Earlier this month, when consumer genetic testing giant 23andMe announced plans to roll out the first consumer test for breast cancer risk, the news attracted some hefty criticism from the medical community. Sure, consumer DNA tests allow people to find out information about their health without a potentially pricey and inconvenient visit to the doctor. But without a doctor to help parse the results, some worry that at-home genetic tests may be misleading, inciting needless anxiety or a false sense of security.
There is, though, a growing market for the in-between: Low-cost, at-home genetic tests that require a doctor to order them. This week, the genomics company Color rolled out their latest offering in this realm, a $US249 ($323) test for hereditary heart health. The test analyses 30 genes to look for risk of a wide range of hereditary heart conditions, including cardiac arrhythmias, cardiomyopathies, and arteriopathies. Mutations in those 30 genes can lead to serious conditions. Like the rest of Color’s genetic tests, the idea is that a customer would work with their doctor to come up with a plan to detect conditions early and prevent serious medical problems.
Color also offers tests for hereditary cancers and high cholesterol. All of the genes it looks at were identified by the American College of Medical Genetics and Genomics as “medically actionable.” Similarly, Veritas offers a BRCA test for $US199 ($258) that must be ordered by a doctor, though Veritas has doctors of its own on hand to fill that roll. Invitae also markets its tests to both doctors and patients, and allows for some of them to be taken at home once ordered by a doctor.

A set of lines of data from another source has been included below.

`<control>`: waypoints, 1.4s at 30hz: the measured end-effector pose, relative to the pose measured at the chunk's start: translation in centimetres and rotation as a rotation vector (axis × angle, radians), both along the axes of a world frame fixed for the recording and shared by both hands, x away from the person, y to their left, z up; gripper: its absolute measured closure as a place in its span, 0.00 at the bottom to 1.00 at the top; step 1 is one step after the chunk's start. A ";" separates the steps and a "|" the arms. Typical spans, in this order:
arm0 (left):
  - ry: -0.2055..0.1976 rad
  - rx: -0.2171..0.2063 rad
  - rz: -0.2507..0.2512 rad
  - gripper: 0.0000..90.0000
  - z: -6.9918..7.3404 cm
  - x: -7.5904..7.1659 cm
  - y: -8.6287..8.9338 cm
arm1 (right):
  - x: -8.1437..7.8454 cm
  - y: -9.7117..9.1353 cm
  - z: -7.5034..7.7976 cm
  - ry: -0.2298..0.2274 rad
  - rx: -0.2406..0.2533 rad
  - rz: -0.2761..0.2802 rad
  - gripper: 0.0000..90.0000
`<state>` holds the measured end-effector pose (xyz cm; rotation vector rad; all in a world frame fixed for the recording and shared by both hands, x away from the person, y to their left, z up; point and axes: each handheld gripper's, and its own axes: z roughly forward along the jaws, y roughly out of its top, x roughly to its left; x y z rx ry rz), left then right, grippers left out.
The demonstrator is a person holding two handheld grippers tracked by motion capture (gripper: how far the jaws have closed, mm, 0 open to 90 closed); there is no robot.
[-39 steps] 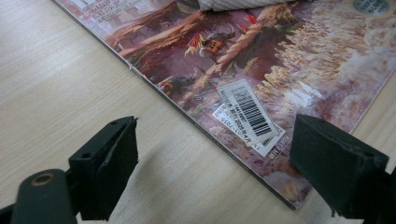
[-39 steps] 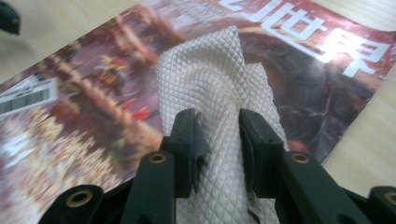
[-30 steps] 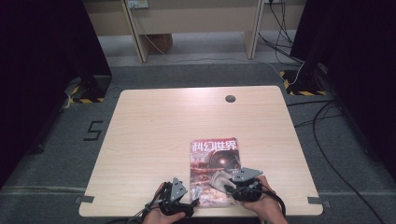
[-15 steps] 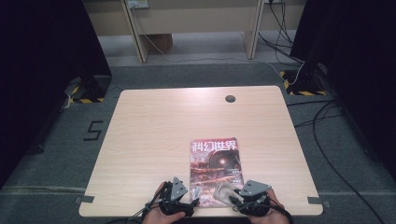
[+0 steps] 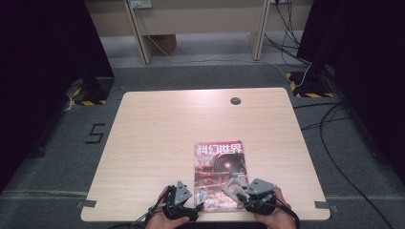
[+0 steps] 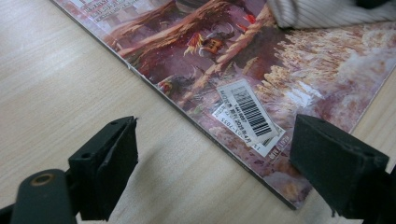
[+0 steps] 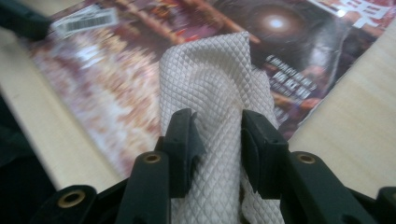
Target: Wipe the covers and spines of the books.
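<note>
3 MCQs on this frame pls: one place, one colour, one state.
1. Where does the magazine lie on the table?
A. far left corner
B. near edge, right of middle
C. over the round hole

2. What colour is the cloth?
A. white
B. blue
C. green

3. How do the left gripper jaws stand?
A. shut on the cloth
C. shut on the magazine
B. open

Key: 1 B, it lies between both hands; 2 A, white quilted weave in the right gripper; 3 B, the jaws stand apart over the magazine corner.

Glossy paper magazine (image 5: 220, 169), quilted cloth (image 7: 215, 93)
</note>
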<state>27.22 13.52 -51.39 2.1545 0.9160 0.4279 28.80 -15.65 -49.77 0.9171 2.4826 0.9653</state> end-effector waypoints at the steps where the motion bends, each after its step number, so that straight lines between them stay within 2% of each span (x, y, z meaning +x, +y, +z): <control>1: 0.000 -0.001 0.000 0.16 0.0 0.0 0.0 | 0.6 0.1 0.0 -0.009 -0.006 -0.008 0.72; 4: 0.000 -0.001 0.000 0.16 0.0 0.0 0.0 | 2.0 0.2 0.0 -0.007 -0.004 -0.032 0.72; 8: 0.001 -0.001 0.001 0.16 0.0 0.0 0.0 | 4.5 0.4 -0.1 -0.014 0.006 -0.071 0.71; 12: -0.001 0.000 -0.002 0.16 0.0 0.0 0.0 | 6.8 0.9 -0.1 -0.024 -0.004 -0.110 0.71; 15: 0.000 0.001 -0.004 0.16 0.0 0.1 0.0 | 8.4 1.3 -0.1 -0.050 -0.029 -0.131 0.71; 22: -0.001 0.001 -0.004 0.16 0.0 0.0 0.0 | 12.2 1.5 -0.3 -0.072 -0.023 -0.210 0.71; 27: -0.001 0.005 -0.009 0.16 0.0 0.1 0.0 | 14.6 1.3 -0.3 -0.069 -0.011 -0.273 0.70; 30: -0.002 0.005 -0.009 0.16 0.0 0.1 0.0 | 15.5 1.3 -0.4 -0.073 -0.003 -0.304 0.70; 34: -0.002 0.004 -0.009 0.16 0.0 0.1 0.0 | 16.0 1.3 -0.4 -0.071 0.008 -0.312 0.70; 39: -0.001 0.004 -0.010 0.16 0.0 0.1 0.0 | 15.7 1.5 -0.5 -0.082 -0.001 -0.311 0.71; 42: -0.002 0.007 -0.012 0.16 0.0 0.1 0.0 | 15.3 1.9 -0.3 -0.070 -0.008 -0.297 0.72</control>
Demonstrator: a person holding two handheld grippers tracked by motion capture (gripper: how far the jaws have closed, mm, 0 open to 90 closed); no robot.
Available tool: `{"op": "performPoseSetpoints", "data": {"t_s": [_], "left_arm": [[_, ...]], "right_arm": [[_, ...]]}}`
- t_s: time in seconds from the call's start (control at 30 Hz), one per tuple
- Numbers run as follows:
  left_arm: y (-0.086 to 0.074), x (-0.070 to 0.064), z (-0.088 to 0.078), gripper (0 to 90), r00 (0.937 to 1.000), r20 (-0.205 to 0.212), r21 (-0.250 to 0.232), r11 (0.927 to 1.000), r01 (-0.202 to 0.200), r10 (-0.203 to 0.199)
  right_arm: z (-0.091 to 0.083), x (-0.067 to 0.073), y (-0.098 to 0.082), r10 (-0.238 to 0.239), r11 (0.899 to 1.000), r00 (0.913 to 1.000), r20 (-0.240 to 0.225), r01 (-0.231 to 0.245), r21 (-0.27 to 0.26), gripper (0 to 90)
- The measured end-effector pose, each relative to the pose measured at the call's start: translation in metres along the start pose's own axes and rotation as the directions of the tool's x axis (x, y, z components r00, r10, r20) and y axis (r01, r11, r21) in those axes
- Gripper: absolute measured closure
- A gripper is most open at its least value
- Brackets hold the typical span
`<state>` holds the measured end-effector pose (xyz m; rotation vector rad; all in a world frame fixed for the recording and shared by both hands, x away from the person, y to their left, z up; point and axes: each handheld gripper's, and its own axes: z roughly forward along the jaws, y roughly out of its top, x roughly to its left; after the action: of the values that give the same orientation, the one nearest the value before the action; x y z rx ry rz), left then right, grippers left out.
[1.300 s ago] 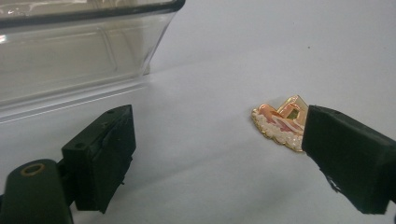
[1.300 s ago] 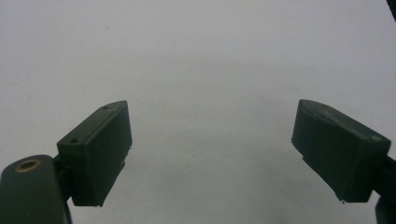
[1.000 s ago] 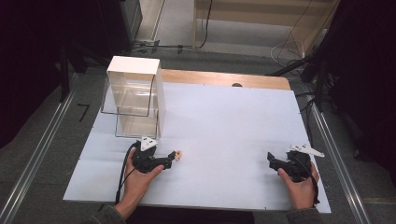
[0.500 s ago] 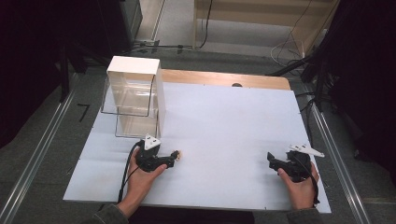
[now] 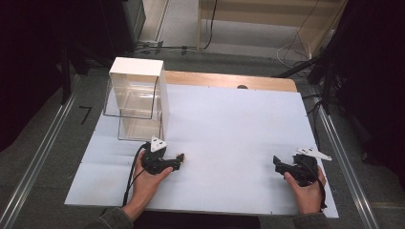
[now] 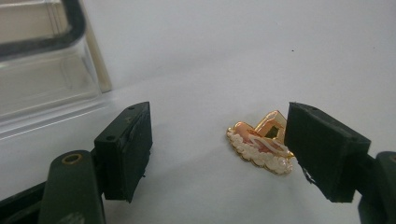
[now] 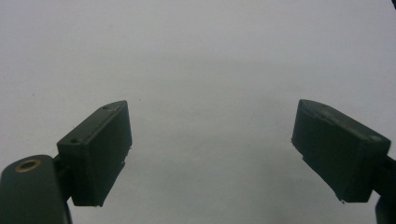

Most health conditions can’t be boiled down to whether or not you have one single genetic variation. Take 23andMe’s BRCA test. The test looks for only three of the more than 1,000 known BRCA mutations, and looks at mutations most common among people of Ashkenazi Jewish descent. Not to mention that, even with BRCA genes, in which having a certain mutation means an unusually high risk of developing breast or ovarian cancer, other factors like a person’s lifestyle also play a role in whether they will ultimately wind up the disease. How all of that translates to practical health information, though, can be hard to wrap your head around without the help of an expert to parse the details.
For that reason, we may see a boom in tests like Color, which offer stepped-down prices for genetic testing alongside physician expertise.